Pictures aside, reproduce exactly and only the lines from the one containing "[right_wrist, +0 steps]" through the end of the records.

+++ Exercise data +++

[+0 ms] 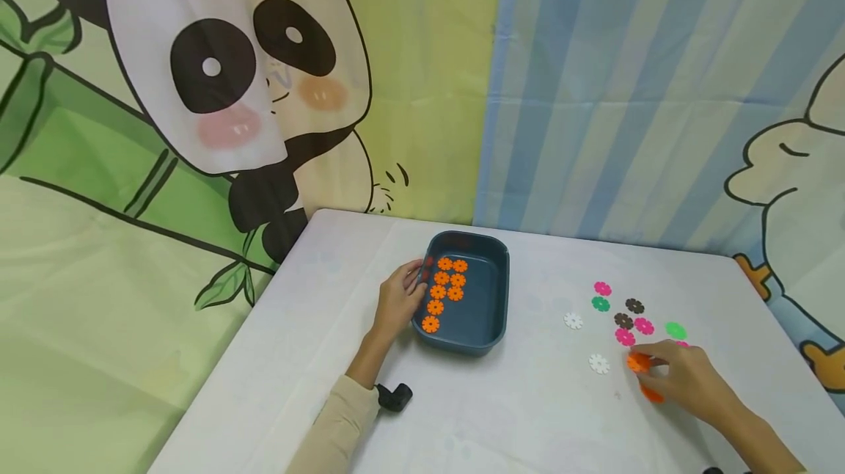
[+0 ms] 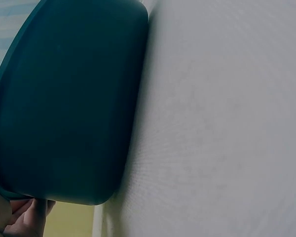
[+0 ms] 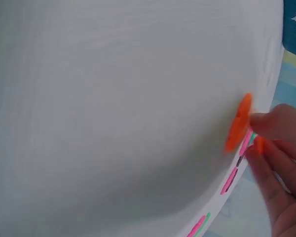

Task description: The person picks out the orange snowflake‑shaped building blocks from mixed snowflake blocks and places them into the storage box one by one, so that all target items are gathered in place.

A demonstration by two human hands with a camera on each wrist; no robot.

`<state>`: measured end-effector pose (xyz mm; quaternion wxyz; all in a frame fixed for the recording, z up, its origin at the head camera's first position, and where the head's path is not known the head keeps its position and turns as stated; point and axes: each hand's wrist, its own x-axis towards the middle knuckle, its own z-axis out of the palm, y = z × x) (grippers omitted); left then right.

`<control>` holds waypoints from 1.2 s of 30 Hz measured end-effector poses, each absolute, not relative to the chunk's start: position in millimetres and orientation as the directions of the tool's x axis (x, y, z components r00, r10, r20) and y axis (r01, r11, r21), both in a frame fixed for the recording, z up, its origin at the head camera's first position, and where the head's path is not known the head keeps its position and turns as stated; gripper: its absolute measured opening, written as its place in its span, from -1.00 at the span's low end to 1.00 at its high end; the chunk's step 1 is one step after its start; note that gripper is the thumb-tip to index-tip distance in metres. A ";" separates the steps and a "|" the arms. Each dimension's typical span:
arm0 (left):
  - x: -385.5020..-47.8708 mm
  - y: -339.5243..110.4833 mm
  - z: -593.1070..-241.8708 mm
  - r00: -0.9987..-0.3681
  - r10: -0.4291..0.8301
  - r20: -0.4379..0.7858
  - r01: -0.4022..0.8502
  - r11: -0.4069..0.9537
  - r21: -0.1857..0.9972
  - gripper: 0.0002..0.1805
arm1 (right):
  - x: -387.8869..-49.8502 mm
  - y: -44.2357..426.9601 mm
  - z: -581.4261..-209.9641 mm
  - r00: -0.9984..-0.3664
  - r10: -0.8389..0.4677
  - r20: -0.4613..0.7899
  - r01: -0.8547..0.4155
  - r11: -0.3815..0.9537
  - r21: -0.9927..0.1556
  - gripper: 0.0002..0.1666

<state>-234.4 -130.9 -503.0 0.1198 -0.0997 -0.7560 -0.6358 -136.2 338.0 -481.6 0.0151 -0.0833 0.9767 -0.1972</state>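
Note:
My left hand (image 1: 397,301) holds the left rim of a dark blue plastic tub (image 1: 507,290). In the left wrist view, fingers (image 2: 32,217) show beside the tub's outer wall (image 2: 69,113). Several orange flower-shaped discs (image 1: 439,291) lie inside the tub, along its left side. Over at the right, my right hand (image 1: 686,378) pinches an orange disc (image 1: 638,362) at its fingertips. A second orange disc (image 1: 651,395) shows just below the thumb, tilted in the right wrist view; whether the hand holds it, I cannot tell.
Loose discs lie beyond the right hand: white (image 1: 599,364), pink (image 1: 625,337), brown (image 1: 635,306), dark green (image 1: 601,304) and light green (image 1: 676,330). Curtains with a panda print hang behind the white table (image 1: 541,408).

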 end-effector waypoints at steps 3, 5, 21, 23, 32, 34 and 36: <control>-234.3 -130.6 -502.7 -0.953 -0.009 0.304 0.296 0.196 0.935 -0.48 | -138.4 337.5 -477.9 -0.968 -0.209 0.137 -0.246 0.895 -0.372 -0.47; -234.2 -130.7 -502.4 -0.954 -0.012 0.298 0.289 0.207 0.935 -0.50 | -141.9 334.8 -471.5 -0.950 -0.228 0.214 -0.295 0.881 -0.370 -0.48; -234.9 -130.4 -503.0 -0.931 -0.036 0.363 0.339 0.287 0.896 -0.44 | -192.4 240.5 -441.3 -0.807 -0.370 0.461 -0.568 0.698 -0.435 -0.52; -234.7 -130.2 -502.6 -0.931 -0.037 0.364 0.339 0.284 0.897 -0.44 | -197.8 225.3 -438.9 -0.801 -0.380 0.462 -0.582 0.674 -0.454 -0.52; -235.4 -130.3 -502.9 -0.933 -0.031 0.359 0.337 0.276 0.900 -0.47 | -217.5 168.5 -432.3 -0.758 -0.455 0.468 -0.651 0.566 -0.505 -0.55; -235.0 -130.4 -502.4 -0.933 -0.030 0.359 0.338 0.278 0.899 -0.47 | -220.7 158.6 -433.7 -0.761 -0.465 0.453 -0.649 0.559 -0.516 -0.55; -234.5 -130.7 -502.2 -0.930 -0.028 0.366 0.345 0.275 0.897 -0.47 | -223.9 149.5 -436.2 -0.763 -0.472 0.442 -0.647 0.552 -0.526 -0.55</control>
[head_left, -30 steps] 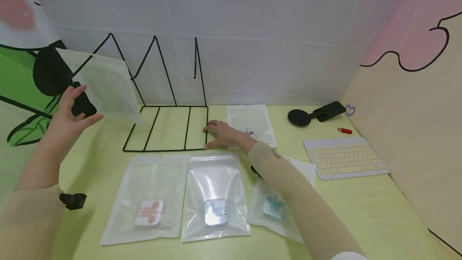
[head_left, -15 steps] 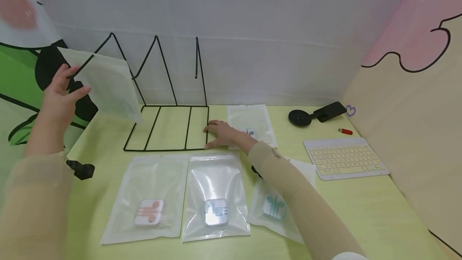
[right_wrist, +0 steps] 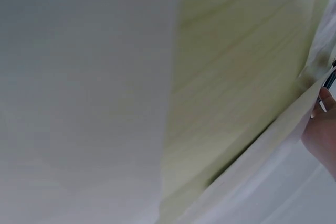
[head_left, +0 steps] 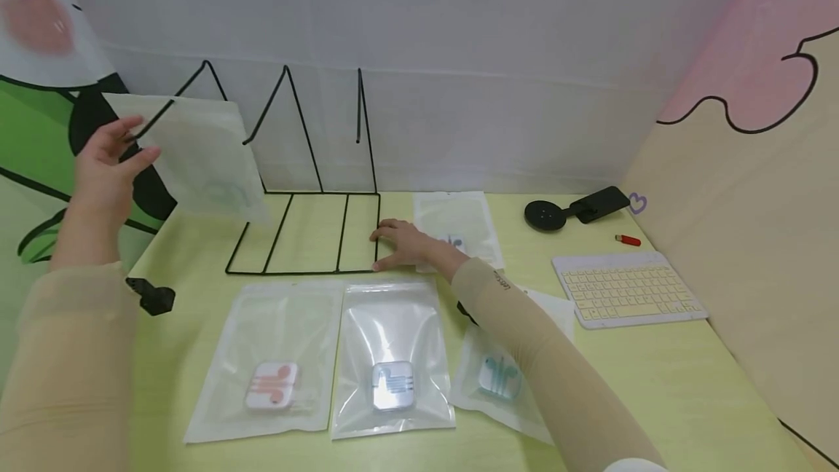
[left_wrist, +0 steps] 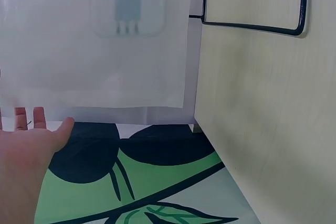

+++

Exercise solution:
[right_wrist, +0 steps] 
[head_left, +0 steps] 
[left_wrist, +0 steps] 

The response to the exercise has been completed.